An exact reproduction of the listing is wanted, with the pictures dropped.

-------------------------

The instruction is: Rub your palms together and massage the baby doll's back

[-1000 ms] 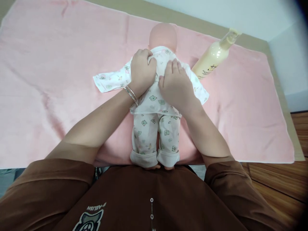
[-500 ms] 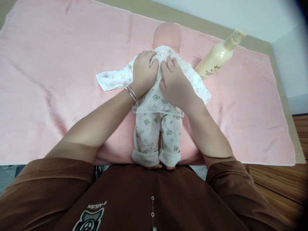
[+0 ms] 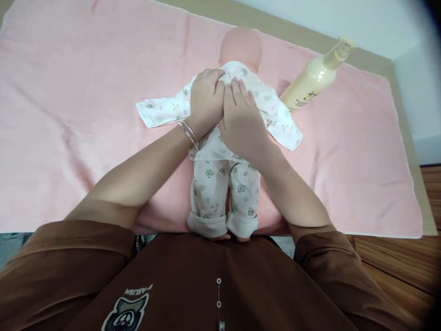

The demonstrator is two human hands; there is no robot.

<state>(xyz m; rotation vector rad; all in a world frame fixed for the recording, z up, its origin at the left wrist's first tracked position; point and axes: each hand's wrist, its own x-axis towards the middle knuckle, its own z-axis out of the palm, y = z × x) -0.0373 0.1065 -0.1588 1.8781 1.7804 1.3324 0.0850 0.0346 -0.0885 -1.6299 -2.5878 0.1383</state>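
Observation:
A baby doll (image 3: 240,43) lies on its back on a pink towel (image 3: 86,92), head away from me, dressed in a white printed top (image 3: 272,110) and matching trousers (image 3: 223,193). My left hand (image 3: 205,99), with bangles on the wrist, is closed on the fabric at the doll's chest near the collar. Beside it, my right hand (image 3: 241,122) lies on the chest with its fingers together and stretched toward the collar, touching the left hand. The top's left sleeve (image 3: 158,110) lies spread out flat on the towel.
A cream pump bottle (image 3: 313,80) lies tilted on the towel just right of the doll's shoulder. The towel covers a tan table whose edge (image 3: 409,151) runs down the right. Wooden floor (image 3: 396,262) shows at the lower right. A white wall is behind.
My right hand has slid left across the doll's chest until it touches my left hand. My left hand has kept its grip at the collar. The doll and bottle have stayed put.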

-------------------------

(EXERCISE SOLUTION):
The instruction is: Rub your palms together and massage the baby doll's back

[-1000 ms] 
[-500 ms] 
[+0 ms] 

The demonstrator is two human hands; there is no robot.

<state>(xyz m; rotation vector rad; all in a world frame fixed for the recording, z up, its origin at the left wrist's first tracked position; point and axes: each hand's wrist, its own x-axis towards the middle knuckle, its own z-axis out of the palm, y = z × x) -0.0373 0.1065 -0.1588 1.8781 1.7804 1.3324 0.0850 0.0346 -0.0885 -1.6299 -2.5878 0.1383</state>
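Observation:
A baby doll (image 3: 240,43) lies on its back on a pink towel (image 3: 86,92), head away from me, dressed in a white printed top (image 3: 272,110) and matching trousers (image 3: 223,193). My left hand (image 3: 205,99), with bangles on the wrist, is closed on the fabric at the doll's chest near the collar. Beside it, my right hand (image 3: 241,122) lies on the chest with its fingers together and stretched toward the collar, touching the left hand. The top's left sleeve (image 3: 158,110) lies spread out flat on the towel.
A cream pump bottle (image 3: 313,80) lies tilted on the towel just right of the doll's shoulder. The towel covers a tan table whose edge (image 3: 409,151) runs down the right. Wooden floor (image 3: 396,262) shows at the lower right. A white wall is behind.
My right hand has slid left across the doll's chest until it touches my left hand. My left hand has kept its grip at the collar. The doll and bottle have stayed put.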

That finishes the answer to the exercise.